Lol great post. Seems like you had fun, good for you.

Btw, just because God hasn’t ‘blessed’ you with seduction doesn’t mean he doesn’t love you. In fact that’d keep you further from sin if you could learn to control yourself of sexual urges. You were meant to learn something out of this problem. Question is, what? That’s for you to find out. Just as the apostle Paul had problems with boastfulness and sexual urges. He writes it is a thorn given to him to buffet him and make him a better man. I will leave the verses for you. God bless.

2 Corinthians 12:6-9
6 For though I would desire to glory, I shall not be a fool; for I will say the truth: but now I forbear, lest any man should think of me above that which he seeth me to be, or that he heareth of me.

7 And lest I should be exalted above measure through the abundance of the revelations, there was given to me a thorn in the flesh, the messenger of Satan to buffet me, lest I should be exalted above measure.

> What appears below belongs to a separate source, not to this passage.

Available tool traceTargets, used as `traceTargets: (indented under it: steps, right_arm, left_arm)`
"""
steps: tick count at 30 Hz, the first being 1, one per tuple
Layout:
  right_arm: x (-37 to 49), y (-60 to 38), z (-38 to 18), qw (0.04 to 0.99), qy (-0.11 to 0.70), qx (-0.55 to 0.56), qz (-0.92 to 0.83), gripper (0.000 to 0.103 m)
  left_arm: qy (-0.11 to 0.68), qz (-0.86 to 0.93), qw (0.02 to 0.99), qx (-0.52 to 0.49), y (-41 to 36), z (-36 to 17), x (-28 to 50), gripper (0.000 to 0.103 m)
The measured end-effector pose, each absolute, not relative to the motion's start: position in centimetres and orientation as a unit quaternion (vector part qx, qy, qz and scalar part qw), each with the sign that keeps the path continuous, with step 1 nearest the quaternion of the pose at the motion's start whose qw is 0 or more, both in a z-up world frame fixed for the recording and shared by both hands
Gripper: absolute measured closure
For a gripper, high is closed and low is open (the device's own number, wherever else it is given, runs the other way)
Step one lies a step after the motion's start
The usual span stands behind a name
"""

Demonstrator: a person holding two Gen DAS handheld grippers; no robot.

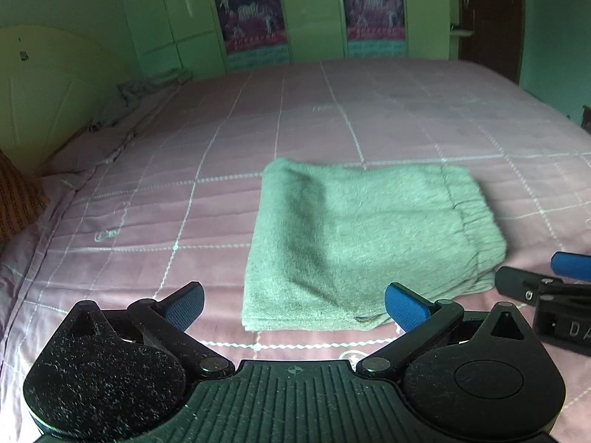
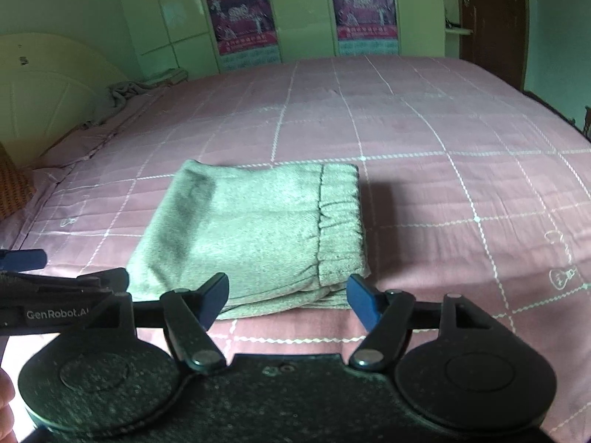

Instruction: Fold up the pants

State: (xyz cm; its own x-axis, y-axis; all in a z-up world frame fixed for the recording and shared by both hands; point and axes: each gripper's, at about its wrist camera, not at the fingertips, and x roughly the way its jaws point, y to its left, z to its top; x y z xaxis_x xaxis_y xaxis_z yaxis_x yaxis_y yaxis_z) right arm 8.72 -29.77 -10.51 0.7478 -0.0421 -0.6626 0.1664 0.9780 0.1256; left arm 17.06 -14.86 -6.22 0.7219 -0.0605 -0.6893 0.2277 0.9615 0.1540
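Observation:
The grey-green pants lie folded into a compact rectangle on the pink bed, with the elastic waistband on the right side. My left gripper hovers just in front of the near edge of the fold, open, its blue pads apart and holding nothing. In the right wrist view my right gripper is likewise open in front of the pants, clear of the cloth. Each gripper shows at the edge of the other's view: the right one at right, the left one at left.
A pink checked bedsheet covers the wide bed. A rumpled grey cloth lies at the far left by the pale headboard. An orange patterned pillow sits at the left edge. Wardrobe doors with posters stand beyond the bed.

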Motion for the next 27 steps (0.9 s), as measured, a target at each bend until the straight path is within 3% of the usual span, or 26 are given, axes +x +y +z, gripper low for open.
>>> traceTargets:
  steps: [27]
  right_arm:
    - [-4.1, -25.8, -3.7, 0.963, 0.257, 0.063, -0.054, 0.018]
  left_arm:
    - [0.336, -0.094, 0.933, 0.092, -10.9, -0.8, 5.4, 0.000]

8 For this thing I besought the Lord thrice, that it might depart from me.

9 And he said unto me, My grace is sufficient for thee: for my strength is made perfect in weakness. Most gladly therefore will I rather glory in my infirmities, that the power of Christ may rest upon me.

Please, I was just drunk last night and wanted to “celebrate” that I quit pornfapping for nearly over a month. And I hope I can get my dreams done.